I get 26 days of PTO a year (shrug). Can slice out sick time however from that figure. But I would rather slug to my desk at home and work sick than clock it as a sick day .

64 hours does seem excessive as that is a week and half of sick time. Unless it can also be utilized for general PTO as well.


----------



## goneubering (Aug 17, 2017)

SHalester said:


> can you link that? Latest from Uber, which I believe was the sexual attack report was 80% of Uber drivers are online 30 or less hours. Haven't seen any stat/article that refutes that.

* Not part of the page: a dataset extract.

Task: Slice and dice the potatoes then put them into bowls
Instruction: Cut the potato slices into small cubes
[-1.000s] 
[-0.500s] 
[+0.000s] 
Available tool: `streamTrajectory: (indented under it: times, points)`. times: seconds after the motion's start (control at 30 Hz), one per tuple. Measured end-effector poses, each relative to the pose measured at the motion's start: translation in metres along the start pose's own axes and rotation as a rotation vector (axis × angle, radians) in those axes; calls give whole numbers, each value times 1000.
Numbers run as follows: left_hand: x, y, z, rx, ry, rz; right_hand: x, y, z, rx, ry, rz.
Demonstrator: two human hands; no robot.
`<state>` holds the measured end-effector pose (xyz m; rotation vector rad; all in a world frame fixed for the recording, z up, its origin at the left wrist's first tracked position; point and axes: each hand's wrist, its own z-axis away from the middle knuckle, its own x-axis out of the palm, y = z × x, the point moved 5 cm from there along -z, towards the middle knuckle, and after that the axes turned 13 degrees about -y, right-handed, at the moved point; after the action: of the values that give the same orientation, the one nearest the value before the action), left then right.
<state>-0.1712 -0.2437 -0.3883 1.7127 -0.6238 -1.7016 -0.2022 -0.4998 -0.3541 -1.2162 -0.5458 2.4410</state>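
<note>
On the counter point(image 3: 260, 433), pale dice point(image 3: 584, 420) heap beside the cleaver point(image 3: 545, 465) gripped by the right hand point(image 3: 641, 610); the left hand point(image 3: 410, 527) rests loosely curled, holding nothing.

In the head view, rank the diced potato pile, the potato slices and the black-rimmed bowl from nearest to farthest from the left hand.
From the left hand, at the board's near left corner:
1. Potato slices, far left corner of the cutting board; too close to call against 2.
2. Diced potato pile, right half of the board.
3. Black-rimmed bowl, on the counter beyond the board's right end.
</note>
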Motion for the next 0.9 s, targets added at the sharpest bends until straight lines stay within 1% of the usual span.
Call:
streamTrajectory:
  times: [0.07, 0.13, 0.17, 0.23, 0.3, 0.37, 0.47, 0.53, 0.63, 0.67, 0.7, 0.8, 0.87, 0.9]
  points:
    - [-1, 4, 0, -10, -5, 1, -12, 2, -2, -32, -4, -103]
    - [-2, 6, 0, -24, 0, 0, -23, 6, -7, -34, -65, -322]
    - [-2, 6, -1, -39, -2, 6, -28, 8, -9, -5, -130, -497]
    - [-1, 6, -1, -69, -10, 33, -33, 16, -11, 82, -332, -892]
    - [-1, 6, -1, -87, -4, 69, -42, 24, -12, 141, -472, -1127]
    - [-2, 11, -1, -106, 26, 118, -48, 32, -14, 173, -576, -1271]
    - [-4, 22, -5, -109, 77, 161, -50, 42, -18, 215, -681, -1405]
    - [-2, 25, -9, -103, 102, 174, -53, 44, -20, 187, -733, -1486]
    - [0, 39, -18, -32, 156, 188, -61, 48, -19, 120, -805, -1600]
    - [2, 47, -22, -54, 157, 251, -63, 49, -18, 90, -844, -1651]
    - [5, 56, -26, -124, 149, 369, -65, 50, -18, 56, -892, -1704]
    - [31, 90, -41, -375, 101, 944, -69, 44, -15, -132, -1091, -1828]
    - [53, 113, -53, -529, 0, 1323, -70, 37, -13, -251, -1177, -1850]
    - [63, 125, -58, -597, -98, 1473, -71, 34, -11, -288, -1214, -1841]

It might be the 80/20 rule. 20% of the drivers do 80% of the work?


----------



## observer (Dec 11, 2014)

DriverMark said:


> I get 26 days of PTO a year (shrug). Can slice out sick time however from that figure. But I would rather slug to my desk at home and work sick than clock it as a sick day .
> 
> 64 hours does seem excessive as that is a week and half of sick time. Unless it can also be utilized for general PTO as well.


Yea. Same here. If I had to stay home because I was sick that meant I was SICK!!!


----------



## SHalester (Aug 25, 2019)

goneubering said:


> . 20% of the drivers do 80% of the work?


.....very very doubtful. But points for creativity.


----------



## Disgusted Driver (Jan 9, 2015)

I get 84 hours sick a year and 168 hours of vacation. I almost never take the sick time so I have roughly 1000 hours banked. These days there isn't much point in taking any vacation either, what am I going to do at home?


----------



## Another Uber Driver (May 27, 2015)

"Classifying ride-sharing drivers as employees will likely .............[lead] to more expensive rides for customers. "

.................and the complaint is____________________________________________________?


----------



## goneubering (Aug 17, 2017)

Another Uber Driver said:


> "Classifying ride-sharing drivers as employees will likely .............[lead] to more expensive rides for customers. "
> 
> .................and the complaint is____________________________________________________?


Prices have to go up eventually but some of us don't want to be employees.


----------



## Another Uber Driver (May 27, 2015)

goneubering said:


> Prices have to go up eventually


.................and if left to their own devices, neither F*ub*a*r* nor Gr*yft* will give you the first penny of it. In fact, both have jacked up their fees to the customer, but the drivers get nothing.



goneubering said:


> but some of us don't want to be employees.


I do not, either, but, the net-to-driver must be triple what it is now. If this is what it takes to compel those two shyster companies to pay it, so be it.


----------



## IthurstwhenIP (Jan 12, 2018)

Calling rideshare a job is like legalizing overtime pay for sleeping in, or a bonus for multiple orgasms


----------



## goneubering (Aug 17, 2017)

Another Uber Driver said:


> .................and if left to their own devices, neither F*ub*a*r* nor Gr*yft* will give you the first penny of it. In fact, both have jacked up their fees to the customer, but the drivers get nothing.
> 
> I do not, either, but, the net-to-driver must be triple what it is now. If this is what it takes to compel those two shyster companies to pay it, so be it.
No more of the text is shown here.